Leading change or picking the familiar road
After having first embraced the concept of open approach, the leader now wants to change the agenda, bring speakers, shorten the event, shrink the amount of time available for exploration—in short, pound the new process for change into a familiar structure. Make it look like something that has been done in the past, even if those past efforts never brought about meaningful results. In her book, Fierce Leadership, Susan Scott recounts similar instances with clients who want to her drop the word Fierce from her process when the word is her trademark actually holding the whole concept of her work and the foundation of her reputation.
Playing mind games
Confronted with their own fears, leaders will often use pseudo rational escape hatches. Two of the more common ones being: “it’s too expensive” or “what is the ROI?” At this point, there is little room for further conversation. It is increasingly clear the leader is choosing to ignore the devastating costs of dysfunction in the organization they lead. The decision, whether conscious or unconscious, is to maintain the things as they are. This is a tragic moment. By selecting the path of NO change, he or she has often sealed their fate. A few months later, the leader suddenly reaches the end of the “runway” without getting the organization to “take off”. They are fired. This often happens without warning. As global change accelerates, organizational patience plummets.
Claiming victory too soon
Sometime a leader begins to let go and embrace the unknown only to disengage from the process, suddenly reporting that “Things are going much better”. Even when there is no evidence to support the statement. The leader is no longer willing to consider further changes. Master coach, Ann Cheng, calls this phenomenon the “race to health.” As she explains, asking for help is excruciatingly painful for leaders. It is experienced as weakness and vulnerability, and few of us are good at the practice of staying open and vulnerable. Having experienced new potentials with their team, leaders feel relief and want to declare the good news: the job is done.

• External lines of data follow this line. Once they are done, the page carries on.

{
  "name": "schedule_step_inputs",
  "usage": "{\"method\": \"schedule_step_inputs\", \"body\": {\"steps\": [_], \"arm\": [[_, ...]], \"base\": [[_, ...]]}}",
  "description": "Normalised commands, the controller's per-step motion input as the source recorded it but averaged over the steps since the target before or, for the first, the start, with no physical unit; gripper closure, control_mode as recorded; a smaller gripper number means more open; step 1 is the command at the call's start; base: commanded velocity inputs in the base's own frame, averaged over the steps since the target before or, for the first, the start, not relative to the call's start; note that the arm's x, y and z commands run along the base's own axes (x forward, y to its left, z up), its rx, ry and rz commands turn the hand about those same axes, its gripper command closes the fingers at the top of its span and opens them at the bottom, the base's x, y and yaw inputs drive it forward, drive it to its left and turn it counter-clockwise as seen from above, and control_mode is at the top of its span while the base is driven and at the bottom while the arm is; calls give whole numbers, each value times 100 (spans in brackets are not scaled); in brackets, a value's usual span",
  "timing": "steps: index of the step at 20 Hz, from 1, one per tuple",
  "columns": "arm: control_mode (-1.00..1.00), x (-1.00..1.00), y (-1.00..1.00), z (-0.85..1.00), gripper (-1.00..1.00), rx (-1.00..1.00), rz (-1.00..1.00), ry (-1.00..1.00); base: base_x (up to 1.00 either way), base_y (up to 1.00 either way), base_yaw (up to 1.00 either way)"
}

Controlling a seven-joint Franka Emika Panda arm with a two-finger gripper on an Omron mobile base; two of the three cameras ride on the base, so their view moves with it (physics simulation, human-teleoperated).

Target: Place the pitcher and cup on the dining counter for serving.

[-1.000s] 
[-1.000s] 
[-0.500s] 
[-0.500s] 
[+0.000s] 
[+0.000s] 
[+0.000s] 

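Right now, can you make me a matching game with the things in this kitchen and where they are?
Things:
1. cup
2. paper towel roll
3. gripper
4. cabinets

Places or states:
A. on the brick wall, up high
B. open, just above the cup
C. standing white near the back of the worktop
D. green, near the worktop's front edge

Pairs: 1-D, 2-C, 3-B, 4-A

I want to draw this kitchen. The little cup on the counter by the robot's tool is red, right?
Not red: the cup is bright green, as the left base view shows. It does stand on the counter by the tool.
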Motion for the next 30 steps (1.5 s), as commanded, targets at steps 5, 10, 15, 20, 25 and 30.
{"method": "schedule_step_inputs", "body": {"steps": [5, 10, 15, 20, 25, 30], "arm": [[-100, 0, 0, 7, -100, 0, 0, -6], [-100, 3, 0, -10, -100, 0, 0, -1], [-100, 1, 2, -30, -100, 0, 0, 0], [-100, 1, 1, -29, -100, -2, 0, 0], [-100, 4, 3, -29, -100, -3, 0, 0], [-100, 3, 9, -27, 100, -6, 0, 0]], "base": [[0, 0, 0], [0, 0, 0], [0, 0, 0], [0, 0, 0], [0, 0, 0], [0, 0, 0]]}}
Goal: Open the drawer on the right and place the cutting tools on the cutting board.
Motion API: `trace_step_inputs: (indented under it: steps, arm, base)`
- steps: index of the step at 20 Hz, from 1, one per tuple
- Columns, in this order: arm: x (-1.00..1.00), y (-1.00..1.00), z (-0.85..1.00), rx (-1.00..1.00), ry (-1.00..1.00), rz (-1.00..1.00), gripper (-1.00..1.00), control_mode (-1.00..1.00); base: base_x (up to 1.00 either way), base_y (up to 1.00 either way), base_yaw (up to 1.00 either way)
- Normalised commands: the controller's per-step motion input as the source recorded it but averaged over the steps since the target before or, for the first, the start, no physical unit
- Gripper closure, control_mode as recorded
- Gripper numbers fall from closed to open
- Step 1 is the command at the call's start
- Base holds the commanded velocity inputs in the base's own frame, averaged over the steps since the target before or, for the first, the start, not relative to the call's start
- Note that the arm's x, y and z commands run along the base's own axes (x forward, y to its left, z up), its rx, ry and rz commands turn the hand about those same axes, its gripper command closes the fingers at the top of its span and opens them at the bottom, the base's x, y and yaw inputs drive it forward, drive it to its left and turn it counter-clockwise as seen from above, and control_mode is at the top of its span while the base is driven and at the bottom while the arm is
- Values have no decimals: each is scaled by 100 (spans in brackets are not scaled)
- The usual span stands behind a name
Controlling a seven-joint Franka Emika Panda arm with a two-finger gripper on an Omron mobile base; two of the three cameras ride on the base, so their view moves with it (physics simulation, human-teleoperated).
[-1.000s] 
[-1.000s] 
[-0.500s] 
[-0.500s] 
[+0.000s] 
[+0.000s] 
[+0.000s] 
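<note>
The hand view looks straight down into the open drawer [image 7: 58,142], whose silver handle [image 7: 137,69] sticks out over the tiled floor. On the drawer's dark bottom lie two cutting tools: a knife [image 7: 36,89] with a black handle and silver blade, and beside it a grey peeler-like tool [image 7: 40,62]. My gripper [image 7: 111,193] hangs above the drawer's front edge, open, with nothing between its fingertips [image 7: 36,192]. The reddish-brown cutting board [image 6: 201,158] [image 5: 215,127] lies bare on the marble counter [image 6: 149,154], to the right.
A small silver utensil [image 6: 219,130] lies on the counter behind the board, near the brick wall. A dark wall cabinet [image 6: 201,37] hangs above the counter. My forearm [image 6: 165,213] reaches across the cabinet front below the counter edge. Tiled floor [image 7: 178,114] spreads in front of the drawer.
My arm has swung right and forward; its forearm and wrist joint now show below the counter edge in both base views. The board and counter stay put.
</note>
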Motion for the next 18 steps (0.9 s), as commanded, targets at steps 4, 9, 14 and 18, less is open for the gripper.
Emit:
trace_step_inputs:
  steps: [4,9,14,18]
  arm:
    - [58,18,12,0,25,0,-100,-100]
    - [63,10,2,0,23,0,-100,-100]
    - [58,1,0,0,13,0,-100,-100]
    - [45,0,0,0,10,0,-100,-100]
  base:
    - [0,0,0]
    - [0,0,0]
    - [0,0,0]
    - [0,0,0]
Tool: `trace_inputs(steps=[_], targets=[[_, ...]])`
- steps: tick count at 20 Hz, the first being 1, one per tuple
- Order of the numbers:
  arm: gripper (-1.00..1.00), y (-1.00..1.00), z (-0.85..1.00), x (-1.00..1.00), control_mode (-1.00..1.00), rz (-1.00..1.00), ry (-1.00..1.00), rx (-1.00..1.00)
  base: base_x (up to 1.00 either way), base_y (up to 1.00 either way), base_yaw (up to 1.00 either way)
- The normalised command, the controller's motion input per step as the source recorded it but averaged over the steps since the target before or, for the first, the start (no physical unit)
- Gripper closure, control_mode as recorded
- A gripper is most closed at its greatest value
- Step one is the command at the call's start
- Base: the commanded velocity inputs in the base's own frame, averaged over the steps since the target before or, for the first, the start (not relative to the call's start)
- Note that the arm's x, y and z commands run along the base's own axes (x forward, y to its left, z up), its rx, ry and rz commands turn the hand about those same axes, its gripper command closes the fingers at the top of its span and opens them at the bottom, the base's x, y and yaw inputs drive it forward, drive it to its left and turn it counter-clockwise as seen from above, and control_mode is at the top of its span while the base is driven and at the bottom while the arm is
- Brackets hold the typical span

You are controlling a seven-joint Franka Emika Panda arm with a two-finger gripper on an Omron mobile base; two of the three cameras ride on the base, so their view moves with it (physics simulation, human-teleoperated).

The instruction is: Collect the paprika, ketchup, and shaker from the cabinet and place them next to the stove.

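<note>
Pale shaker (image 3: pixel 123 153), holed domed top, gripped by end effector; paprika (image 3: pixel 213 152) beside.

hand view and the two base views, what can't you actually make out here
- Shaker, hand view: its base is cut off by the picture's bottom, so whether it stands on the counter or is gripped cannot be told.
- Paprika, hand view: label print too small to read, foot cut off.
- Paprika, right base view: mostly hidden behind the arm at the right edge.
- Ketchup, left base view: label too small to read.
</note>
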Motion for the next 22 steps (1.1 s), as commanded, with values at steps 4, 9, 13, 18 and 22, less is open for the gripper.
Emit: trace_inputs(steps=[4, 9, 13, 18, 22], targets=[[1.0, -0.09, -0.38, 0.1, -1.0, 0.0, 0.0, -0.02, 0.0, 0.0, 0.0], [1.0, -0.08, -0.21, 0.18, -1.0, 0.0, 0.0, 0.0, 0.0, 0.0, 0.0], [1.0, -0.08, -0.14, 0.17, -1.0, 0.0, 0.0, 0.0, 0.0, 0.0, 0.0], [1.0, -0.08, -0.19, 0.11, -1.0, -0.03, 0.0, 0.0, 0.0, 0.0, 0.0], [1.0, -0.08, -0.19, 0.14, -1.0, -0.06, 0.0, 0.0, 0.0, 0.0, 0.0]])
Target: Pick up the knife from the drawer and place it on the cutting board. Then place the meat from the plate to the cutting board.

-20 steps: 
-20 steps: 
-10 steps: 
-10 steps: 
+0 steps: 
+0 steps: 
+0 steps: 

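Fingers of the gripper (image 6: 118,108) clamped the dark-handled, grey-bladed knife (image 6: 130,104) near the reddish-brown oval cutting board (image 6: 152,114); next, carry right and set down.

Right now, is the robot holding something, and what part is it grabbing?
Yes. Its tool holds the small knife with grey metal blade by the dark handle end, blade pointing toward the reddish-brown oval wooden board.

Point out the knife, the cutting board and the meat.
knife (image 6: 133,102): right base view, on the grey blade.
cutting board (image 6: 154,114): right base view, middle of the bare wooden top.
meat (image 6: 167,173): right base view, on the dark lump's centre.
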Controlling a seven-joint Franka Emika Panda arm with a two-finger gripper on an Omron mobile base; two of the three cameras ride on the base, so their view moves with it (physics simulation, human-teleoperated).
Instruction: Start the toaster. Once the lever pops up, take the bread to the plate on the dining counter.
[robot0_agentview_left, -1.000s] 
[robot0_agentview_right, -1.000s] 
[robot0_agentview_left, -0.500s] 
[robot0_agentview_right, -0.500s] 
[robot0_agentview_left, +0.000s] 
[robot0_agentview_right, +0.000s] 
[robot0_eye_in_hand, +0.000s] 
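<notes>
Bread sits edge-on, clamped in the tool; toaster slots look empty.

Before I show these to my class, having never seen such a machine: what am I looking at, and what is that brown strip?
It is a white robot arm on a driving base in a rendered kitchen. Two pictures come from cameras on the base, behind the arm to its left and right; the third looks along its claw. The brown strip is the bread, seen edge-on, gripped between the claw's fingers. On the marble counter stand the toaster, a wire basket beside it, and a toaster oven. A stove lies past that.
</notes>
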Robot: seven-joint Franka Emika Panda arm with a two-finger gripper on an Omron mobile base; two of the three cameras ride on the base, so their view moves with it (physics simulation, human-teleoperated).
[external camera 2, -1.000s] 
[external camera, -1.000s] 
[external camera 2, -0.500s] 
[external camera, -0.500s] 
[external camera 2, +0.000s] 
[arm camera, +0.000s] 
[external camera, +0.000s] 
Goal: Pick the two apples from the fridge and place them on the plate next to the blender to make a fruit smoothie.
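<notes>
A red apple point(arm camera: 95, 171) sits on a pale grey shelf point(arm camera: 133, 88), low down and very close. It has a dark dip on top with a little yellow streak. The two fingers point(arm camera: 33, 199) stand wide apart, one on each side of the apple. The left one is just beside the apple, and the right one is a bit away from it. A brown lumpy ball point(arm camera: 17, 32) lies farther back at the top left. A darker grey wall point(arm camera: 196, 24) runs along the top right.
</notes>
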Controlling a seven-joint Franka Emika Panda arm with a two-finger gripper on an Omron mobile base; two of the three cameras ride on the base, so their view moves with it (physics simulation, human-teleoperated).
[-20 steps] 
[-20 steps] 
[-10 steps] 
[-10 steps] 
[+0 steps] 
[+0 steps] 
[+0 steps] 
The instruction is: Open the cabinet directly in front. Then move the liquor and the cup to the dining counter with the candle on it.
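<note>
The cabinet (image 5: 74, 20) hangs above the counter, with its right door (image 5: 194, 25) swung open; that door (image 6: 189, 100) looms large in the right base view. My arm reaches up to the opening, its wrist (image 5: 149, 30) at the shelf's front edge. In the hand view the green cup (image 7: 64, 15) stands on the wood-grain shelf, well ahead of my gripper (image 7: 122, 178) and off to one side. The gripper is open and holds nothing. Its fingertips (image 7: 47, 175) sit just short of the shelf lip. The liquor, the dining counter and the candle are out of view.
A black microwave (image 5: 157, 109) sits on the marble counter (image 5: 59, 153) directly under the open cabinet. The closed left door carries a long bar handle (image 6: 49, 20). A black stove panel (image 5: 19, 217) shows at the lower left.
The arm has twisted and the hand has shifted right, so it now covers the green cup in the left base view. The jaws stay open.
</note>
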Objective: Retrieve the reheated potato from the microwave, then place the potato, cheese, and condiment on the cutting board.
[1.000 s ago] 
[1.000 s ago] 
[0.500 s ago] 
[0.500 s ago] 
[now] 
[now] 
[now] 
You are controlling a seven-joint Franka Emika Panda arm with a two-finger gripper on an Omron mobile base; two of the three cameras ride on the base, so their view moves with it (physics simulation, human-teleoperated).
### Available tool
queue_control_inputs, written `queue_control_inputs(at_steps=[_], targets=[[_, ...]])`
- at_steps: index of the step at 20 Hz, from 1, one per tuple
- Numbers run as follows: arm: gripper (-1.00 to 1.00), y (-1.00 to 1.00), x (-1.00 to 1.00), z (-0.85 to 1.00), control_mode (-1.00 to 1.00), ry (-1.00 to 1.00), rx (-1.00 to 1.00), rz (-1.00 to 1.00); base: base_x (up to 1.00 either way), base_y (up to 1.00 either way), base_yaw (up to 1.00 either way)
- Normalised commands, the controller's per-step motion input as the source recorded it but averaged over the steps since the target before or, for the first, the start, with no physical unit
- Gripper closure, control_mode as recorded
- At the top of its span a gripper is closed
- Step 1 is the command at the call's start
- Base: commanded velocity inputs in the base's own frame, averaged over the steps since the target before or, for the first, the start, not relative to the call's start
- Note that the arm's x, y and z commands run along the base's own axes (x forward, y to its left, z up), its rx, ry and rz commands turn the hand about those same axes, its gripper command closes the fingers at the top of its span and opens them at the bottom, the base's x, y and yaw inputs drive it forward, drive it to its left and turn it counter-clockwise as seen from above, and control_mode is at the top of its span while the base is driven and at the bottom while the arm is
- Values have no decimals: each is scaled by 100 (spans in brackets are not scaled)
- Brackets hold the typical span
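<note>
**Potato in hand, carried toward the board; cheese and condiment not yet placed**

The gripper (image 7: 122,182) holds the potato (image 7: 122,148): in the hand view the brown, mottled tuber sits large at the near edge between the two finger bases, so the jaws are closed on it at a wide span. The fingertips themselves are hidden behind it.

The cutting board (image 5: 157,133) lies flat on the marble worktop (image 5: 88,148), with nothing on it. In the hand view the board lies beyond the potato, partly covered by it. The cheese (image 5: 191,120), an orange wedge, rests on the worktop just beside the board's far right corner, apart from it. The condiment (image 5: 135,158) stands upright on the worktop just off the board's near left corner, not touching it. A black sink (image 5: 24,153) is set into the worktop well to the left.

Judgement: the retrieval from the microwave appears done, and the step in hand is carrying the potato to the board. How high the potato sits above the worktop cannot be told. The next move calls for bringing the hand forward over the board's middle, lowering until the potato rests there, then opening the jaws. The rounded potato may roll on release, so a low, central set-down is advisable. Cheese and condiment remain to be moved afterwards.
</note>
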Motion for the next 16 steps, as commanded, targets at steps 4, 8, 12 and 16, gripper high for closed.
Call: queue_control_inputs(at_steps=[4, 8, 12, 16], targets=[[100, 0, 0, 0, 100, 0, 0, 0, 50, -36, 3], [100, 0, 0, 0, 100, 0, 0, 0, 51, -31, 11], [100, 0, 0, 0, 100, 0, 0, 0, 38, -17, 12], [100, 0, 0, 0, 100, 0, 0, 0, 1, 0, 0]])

Dropping the prey for the shadow
Even when the leader engages the new practices, there are pitfalls. New practices derived from engaging the whole organization can deliver the first positive impacts surprisingly soon with more initiative, and better collaboration. It is tempting to call off deeper more sustained change and reduce action to those few limited areas that have improved. The danger is to want to subsume any new insights generated in an open process into the old operating model with a banner like “The problem has been diagnosed, the solution is identified. Further conversation is unnecessary”. Leaders often lose their commitment to sustained effort, forgetting that the “biggest improvements are systemic” as David Allen wrote in Getting Things Done, and require systems-thinking. Superficial change is no change.
Change is an inner journey first
Leading change demands that the leaders explore their own fear of the unknown, their discomfort with unknown processes, and anything that appears to challenge their sense of control. They need to find in themselves the clarity of purpose that will give them the courage to initiate change and stay the course. Working with the unknown has become the key tenet of contemporary leadership.